**What needs to be done**
Output the data unchanged and complete, minus the images.

Stored entries

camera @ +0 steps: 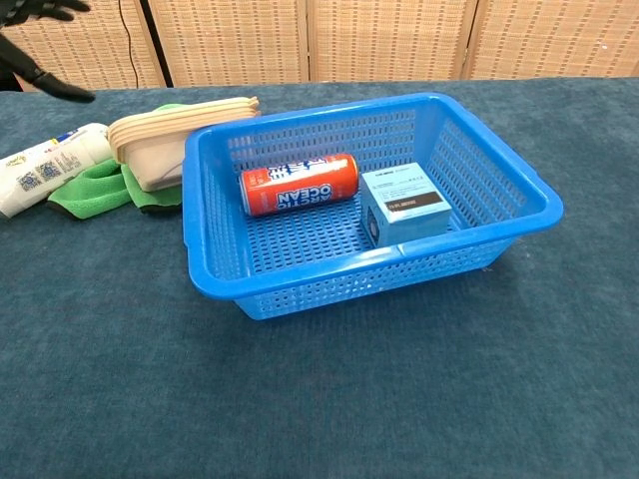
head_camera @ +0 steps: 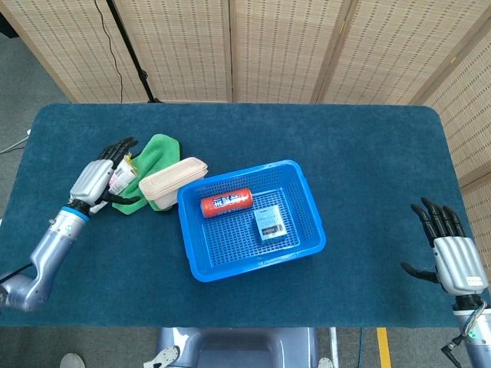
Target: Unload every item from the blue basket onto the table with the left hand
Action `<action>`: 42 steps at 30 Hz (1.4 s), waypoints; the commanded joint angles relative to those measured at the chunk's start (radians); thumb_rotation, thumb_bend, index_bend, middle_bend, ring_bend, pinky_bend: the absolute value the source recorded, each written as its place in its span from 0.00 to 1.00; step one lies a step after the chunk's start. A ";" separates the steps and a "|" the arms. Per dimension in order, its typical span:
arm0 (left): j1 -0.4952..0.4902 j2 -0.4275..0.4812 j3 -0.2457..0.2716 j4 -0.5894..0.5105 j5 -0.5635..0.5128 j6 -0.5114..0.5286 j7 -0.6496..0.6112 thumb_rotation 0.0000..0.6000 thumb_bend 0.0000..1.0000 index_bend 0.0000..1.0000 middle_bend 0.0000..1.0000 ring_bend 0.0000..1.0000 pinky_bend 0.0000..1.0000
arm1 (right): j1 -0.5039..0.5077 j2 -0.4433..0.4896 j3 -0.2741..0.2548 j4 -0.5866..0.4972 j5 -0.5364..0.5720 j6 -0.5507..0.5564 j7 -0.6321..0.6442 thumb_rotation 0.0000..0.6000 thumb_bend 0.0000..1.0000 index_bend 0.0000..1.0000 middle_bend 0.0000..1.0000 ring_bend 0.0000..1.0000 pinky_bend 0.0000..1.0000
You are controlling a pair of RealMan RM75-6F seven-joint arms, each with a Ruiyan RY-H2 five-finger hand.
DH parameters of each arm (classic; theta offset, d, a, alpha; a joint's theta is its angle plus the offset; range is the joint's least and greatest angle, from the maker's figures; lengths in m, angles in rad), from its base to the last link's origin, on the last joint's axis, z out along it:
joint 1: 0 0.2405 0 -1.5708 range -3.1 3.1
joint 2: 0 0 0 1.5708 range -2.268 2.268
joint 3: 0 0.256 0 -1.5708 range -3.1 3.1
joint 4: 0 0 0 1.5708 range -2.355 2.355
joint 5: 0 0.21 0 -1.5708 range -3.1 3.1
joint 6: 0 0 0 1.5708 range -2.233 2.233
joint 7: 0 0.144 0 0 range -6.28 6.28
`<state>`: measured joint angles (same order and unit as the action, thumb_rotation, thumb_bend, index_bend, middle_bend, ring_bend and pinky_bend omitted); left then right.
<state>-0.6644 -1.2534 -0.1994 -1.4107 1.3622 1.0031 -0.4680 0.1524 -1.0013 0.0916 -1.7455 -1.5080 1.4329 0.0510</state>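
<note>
The blue basket stands mid-table. In it lie an orange can on its side and a small grey-blue box. To its left, a white snack packet lies on the table against a green cloth. My left hand hovers just above the packet with fingers spread, holding nothing. My right hand is open at the table's right front edge, seen only in the head view.
A beige lidded food container rests on the green cloth, touching the basket's left wall. The dark blue table stretches wide to the basket's right. Woven screens stand behind the table.
</note>
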 commanded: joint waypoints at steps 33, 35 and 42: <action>-0.529 -0.499 -0.059 0.179 -0.090 -0.421 0.687 1.00 0.10 0.00 0.00 0.00 0.09 | -0.008 0.027 0.024 0.022 0.056 -0.004 0.068 1.00 0.00 0.00 0.00 0.00 0.00; -0.542 -0.515 -0.055 0.207 -0.116 -0.439 0.699 1.00 0.10 0.00 0.00 0.00 0.09 | -0.007 0.029 0.024 0.022 0.057 -0.009 0.075 1.00 0.00 0.00 0.00 0.00 0.00; -0.576 -0.577 -0.043 0.294 -0.179 -0.459 0.734 1.00 0.14 0.00 0.00 0.01 0.18 | -0.009 0.037 0.024 0.021 0.052 -0.008 0.095 1.00 0.00 0.00 0.00 0.00 0.00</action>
<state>-1.2353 -1.8234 -0.2465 -1.1243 1.1890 0.5432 0.2596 0.1443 -0.9647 0.1153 -1.7245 -1.4552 1.4243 0.1450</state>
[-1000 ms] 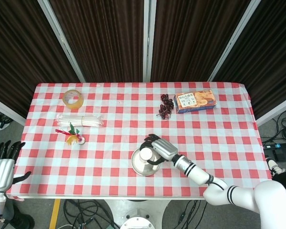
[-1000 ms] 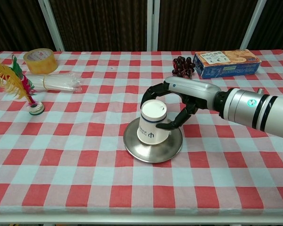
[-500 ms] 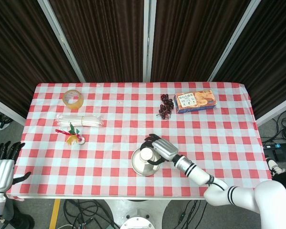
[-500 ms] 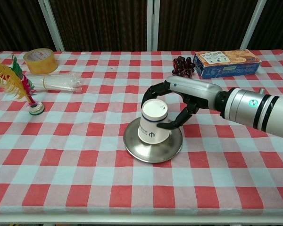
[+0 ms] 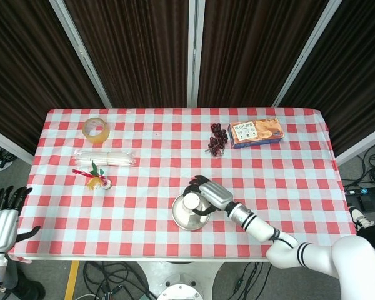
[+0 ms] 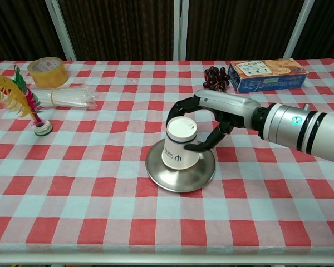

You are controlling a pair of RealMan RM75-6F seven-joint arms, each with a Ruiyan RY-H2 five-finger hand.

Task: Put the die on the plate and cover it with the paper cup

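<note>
A white paper cup [image 6: 180,146] stands upside down, slightly tilted, on the round steel plate [image 6: 178,179] near the table's front middle. My right hand [image 6: 211,114] grips the cup, fingers arched over its far side and thumb against its near right side. In the head view the cup [image 5: 191,202], the plate [image 5: 182,222] and my right hand [image 5: 211,194] show at the same spot. No die is visible in either view. My left hand [image 5: 1,222] hangs off the table's front left corner, fingers apart and holding nothing.
A tape roll [image 6: 47,72], a clear bag of sticks [image 6: 69,97] and a feathered shuttlecock [image 6: 22,100] lie at the left. Dark grapes [image 6: 214,78] and a blue biscuit box [image 6: 267,74] sit at the back right.
</note>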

**Solution to this problem**
camera @ +0 steps: 
head_camera @ +0 steps: 
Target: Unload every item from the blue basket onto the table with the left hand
Action `<action>`: 42 steps at 30 Hz (1.4 s), waypoints; the commanded joint angles relative to those measured at the chunk's start (radians); thumb_rotation, thumb_bend, index_bend, middle_bend, ring_bend, pinky_bend: the absolute value the source recorded, each written as its place in its span from 0.00 to 1.00; step one lies a step after the chunk's start. A ";" separates the steps and a "|" the arms. Per dimension in order, its typical span:
arm0 (left): j1 -0.4952..0.4902 j2 -0.4275..0.4812 j3 -0.2457..0.2716 j4 -0.5894..0.5105 j5 -0.5635..0.5128 j6 -0.5114..0.5286 j7 -0.6496..0.6112 thumb_rotation 0.0000..0.6000 thumb_bend 0.0000..1.0000 index_bend 0.0000..1.0000 middle_bend 0.0000..1.0000 ring_bend 0.0000..1.0000 pinky_bend 0.0000..1.0000
arm1 (right): j1 -0.5039..0.5077 j2 -0.4433..0.4896 j3 -0.2741..0.2548 j4 -0.5866..0.4972 j5 -0.5364..0.5720 j6 -0.5507..0.5564 j7 -0.6321..0.6442 thumb_rotation 0.0000..0.6000 thumb_bend 0.0000..1.0000 index_bend 0.0000..1.0000 middle_bend 0.0000..1.0000 ring_bend 0.0000..1.0000 pinky_bend 0.0000..1.0000
You are controlling a pair of RealMan RM75-6F seven-joint arms, each with a Ruiyan RY-H2 five-finger hand.
DH parameters of each arm (classic; theta offset, d, a, alpha; a joint's theta is its angle plus the offset; range is the joint's least and greatest angle, from the maker's figures; lengths in m, angles in rad), from its base to the last link's origin, on the last joint's axis, z out along it:
joint 1: 0 0.2405 0 -1.5708 range -3.1 3.1
joint 2: 0 0 0 1.5708 range -2.268 2.268
joint 3: 0 0.256 0 -1.5708 range -3.1 3.1
joint 4: 0 0 0 1.5708 range -2.355 2.355
joint 5: 0 0.21 0 -1.5708 range -3.1 3.1
joint 6: 0 0 0 1.5708 range -2.233 2.233
joint 7: 0 0.144 0 0 range -6.28 6.28
`<state>`: measured joint angles (same order and unit as the action, thumb_rotation, thumb_bend, index_bend, middle_bend, ring_bend and pinky_bend omitted); left then right.
<state>-0.6644 -1.2534 -0.1994 -1.4107 1.3622 1.0031 -0.4680 0.1524 -1.0013 0.0916 -1.7455 -1.5080 1.4329 0.0510</state>
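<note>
The blue basket stands mid-table. In it lie an orange can on its side and a small grey-blue box. To its left, a white snack packet lies on the table against a green cloth. My left hand hovers just above the packet with fingers spread, holding nothing. My right hand is open at the table's right front edge, seen only in the head view.
A beige lidded food container rests on the green cloth, touching the basket's left wall. The dark blue table stretches wide to the basket's right. Woven screens stand behind the table.
</note>
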 commanded: joint waypoints at steps 33, 35 and 42: <action>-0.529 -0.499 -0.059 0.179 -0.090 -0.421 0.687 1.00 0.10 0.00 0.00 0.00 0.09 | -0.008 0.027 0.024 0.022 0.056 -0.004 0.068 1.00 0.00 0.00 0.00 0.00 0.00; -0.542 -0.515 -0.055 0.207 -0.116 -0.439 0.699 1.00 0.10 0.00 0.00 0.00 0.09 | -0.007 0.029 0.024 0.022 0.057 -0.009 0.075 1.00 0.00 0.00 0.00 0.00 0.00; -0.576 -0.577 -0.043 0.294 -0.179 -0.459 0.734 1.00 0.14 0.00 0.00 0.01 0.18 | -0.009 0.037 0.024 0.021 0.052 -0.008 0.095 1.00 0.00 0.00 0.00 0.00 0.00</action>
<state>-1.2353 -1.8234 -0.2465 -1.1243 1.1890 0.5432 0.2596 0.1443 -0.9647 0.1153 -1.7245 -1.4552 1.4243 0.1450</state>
[-1000 ms] 
[-1000 ms] 
[-500 ms] 
[-500 ms] 
[+0 ms] 
[+0 ms] 

You are controlling a pair of RealMan RM75-6F seven-joint arms, each with a Ruiyan RY-H2 five-finger hand.

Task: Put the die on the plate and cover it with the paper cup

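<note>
A white paper cup [image 6: 180,146] stands upside down, slightly tilted, on the round steel plate [image 6: 178,179] near the table's front middle. My right hand [image 6: 211,114] grips the cup, fingers arched over its far side and thumb against its near right side. In the head view the cup [image 5: 191,202], the plate [image 5: 182,222] and my right hand [image 5: 211,194] show at the same spot. No die is visible in either view. My left hand [image 5: 1,222] hangs off the table's front left corner, fingers apart and holding nothing.
A tape roll [image 6: 47,72], a clear bag of sticks [image 6: 69,97] and a feathered shuttlecock [image 6: 22,100] lie at the left. Dark grapes [image 6: 214,78] and a blue biscuit box [image 6: 267,74] sit at the back right.
</note>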

The exercise requires no further output.